__How to complete this task__. Up to and including the line containing "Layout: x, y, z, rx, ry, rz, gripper", retype each line of the listing below exactly, beginning with the first.
# # # #
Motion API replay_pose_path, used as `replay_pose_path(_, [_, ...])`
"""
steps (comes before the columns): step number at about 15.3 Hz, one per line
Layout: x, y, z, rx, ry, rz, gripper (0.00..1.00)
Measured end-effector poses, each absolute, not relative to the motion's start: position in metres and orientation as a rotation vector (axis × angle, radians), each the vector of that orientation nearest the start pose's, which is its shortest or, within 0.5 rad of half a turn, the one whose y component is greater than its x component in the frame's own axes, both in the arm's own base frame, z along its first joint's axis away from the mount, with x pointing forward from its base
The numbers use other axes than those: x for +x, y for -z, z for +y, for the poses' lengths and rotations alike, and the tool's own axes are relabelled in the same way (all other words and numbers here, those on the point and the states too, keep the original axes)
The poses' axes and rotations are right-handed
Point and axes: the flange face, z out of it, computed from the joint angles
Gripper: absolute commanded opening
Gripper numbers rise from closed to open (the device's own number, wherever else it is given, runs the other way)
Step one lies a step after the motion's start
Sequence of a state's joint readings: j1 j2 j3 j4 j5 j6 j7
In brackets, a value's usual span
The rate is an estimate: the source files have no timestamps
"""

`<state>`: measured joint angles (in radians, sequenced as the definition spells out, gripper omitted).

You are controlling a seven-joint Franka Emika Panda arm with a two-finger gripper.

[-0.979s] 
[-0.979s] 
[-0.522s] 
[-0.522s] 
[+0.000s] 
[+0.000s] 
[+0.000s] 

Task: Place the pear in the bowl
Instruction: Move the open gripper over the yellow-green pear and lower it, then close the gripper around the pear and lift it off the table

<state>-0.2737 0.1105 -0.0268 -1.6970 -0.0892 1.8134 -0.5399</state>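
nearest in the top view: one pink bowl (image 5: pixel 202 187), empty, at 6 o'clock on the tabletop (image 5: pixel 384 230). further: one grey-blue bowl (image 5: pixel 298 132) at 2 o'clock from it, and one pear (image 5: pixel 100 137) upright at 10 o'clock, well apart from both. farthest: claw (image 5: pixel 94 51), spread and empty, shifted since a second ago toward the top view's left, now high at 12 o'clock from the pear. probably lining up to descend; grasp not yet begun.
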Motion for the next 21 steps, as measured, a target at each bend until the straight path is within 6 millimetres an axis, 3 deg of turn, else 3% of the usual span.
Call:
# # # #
__Answer box__.
Motion API replay_pose_path, used as `replay_pose_path(_, [_, ...])`
"""
steps (comes before the columns): step number at about 15.3 Hz, one per line
Layout: x, y, z, rx, ry, rz, gripper (0.00..1.00)

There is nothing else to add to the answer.